[Information supplied — start]

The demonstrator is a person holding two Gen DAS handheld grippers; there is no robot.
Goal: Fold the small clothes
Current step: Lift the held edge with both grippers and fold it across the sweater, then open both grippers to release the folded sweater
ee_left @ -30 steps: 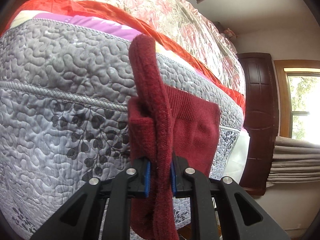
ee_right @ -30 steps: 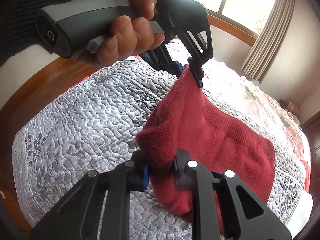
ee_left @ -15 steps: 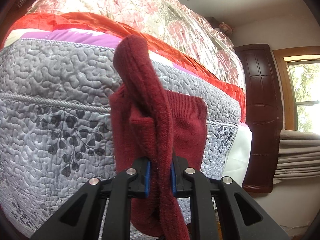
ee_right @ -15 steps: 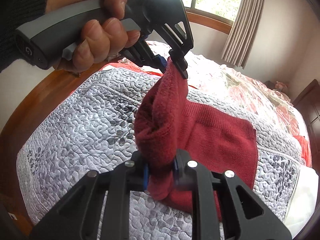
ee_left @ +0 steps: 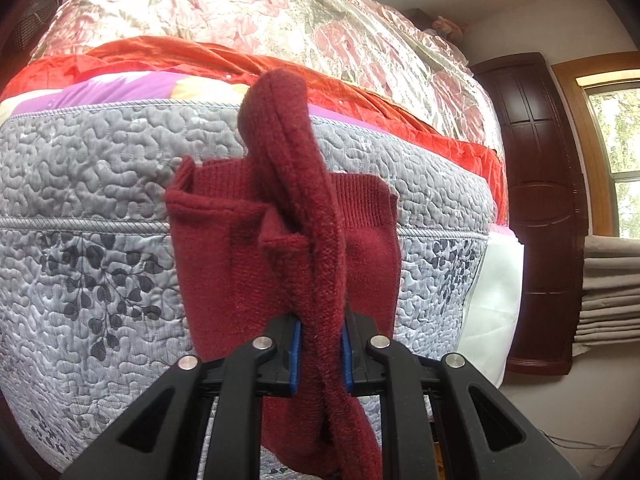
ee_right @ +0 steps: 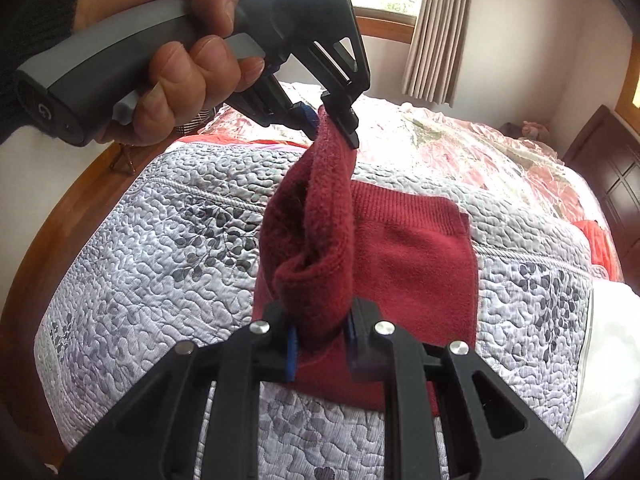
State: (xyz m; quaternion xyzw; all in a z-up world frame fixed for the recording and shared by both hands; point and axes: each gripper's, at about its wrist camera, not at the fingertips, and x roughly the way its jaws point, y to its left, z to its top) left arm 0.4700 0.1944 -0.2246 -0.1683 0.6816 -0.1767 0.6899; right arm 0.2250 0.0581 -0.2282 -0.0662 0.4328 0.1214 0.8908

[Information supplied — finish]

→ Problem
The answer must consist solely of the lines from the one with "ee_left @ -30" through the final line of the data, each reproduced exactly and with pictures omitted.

→ Problem solution
ee_left @ -30 steps: 
ee_right @ -30 steps: 
ee_left @ -15 steps: 
ee_right @ -15 steps: 
ee_left @ +0 steps: 
ee_right @ +0 steps: 
State: (xyz m; quaternion xyzw; all in a z-up world frame fixed for the recording and shared by both hands; point and axes: each gripper's, at about its wrist camera, not at the fingertips, and x roughly the way its jaws point, y to its left, z to its top) left arm 0.4700 0.1944 -0.2246 -0.1683 0.6816 -0.1767 0.6899; right arm 0.2250 0.0581 -0.2282 -0.0662 0.4328 0.1214 0.8908

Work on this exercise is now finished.